» YOUR GOAL: Copy every line that contains the string "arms" from the entries below.

Entries taken from a collection
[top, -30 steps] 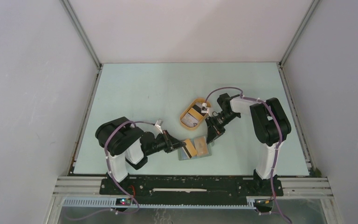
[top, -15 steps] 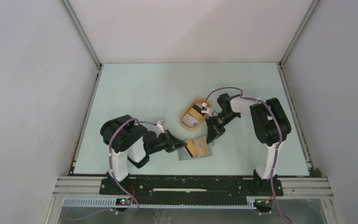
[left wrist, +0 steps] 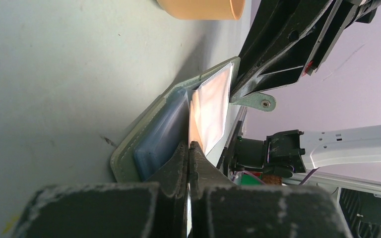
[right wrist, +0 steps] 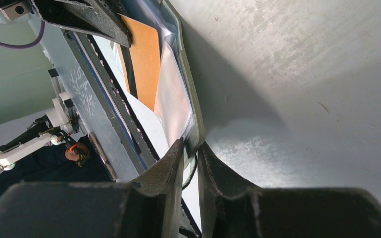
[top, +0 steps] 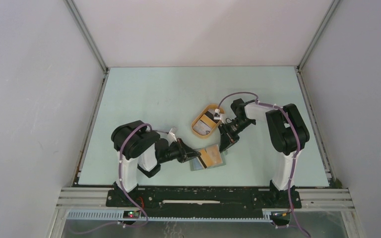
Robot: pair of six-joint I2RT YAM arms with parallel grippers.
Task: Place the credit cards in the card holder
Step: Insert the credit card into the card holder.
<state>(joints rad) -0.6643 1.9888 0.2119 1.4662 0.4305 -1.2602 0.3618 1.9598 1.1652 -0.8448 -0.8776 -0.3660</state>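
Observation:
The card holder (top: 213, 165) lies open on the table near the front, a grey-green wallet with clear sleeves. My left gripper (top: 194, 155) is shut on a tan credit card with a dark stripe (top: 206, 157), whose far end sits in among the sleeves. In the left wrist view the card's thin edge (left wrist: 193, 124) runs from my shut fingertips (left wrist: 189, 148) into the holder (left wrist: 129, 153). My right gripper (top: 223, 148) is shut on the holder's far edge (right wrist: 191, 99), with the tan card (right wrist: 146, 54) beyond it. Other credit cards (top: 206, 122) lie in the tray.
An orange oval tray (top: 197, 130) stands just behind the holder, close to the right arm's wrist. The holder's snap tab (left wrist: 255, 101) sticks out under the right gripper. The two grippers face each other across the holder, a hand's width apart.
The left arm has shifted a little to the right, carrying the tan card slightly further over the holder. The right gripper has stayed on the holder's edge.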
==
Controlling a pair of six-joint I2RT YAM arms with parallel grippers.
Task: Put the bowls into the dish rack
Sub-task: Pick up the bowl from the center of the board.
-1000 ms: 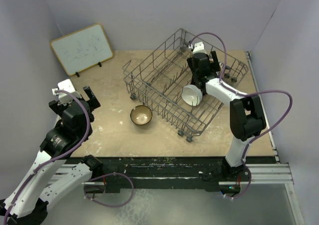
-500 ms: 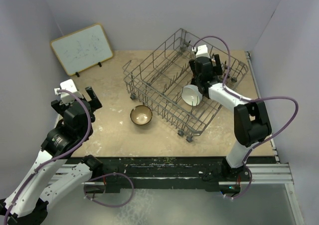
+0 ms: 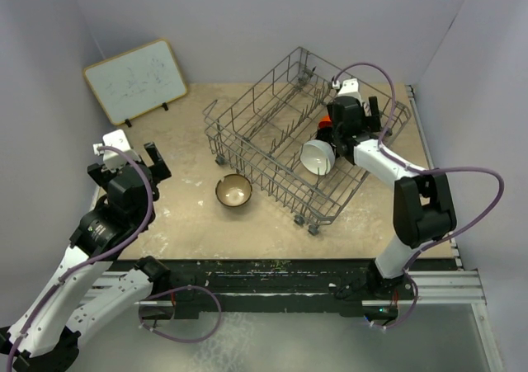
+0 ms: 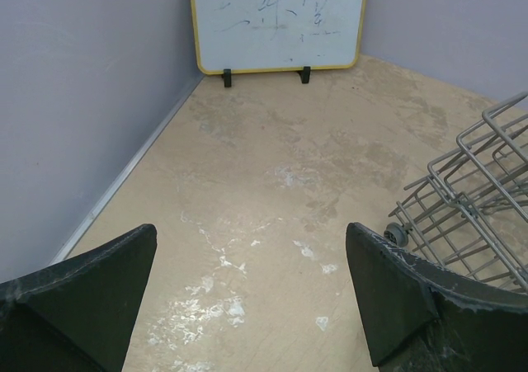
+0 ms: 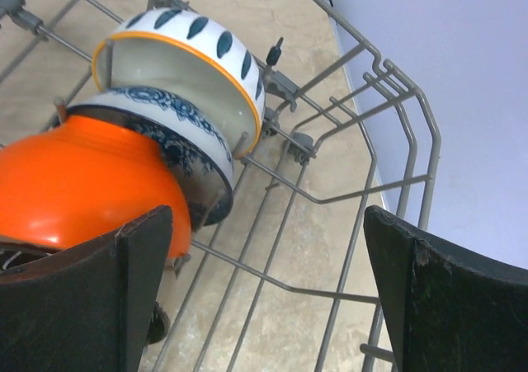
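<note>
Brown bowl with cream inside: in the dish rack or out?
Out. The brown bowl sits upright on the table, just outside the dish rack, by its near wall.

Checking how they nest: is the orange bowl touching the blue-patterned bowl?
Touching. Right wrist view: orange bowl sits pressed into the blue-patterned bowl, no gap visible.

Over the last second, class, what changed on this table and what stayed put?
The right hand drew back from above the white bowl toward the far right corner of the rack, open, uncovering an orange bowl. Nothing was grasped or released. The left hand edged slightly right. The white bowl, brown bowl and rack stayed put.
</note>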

» COMPLETED EXERCISE:
Robot: pair of six-joint I2RT YAM arms with parallel grippers.
Controlling a pair of six-joint I2RT YAM arms with parallel grippers.

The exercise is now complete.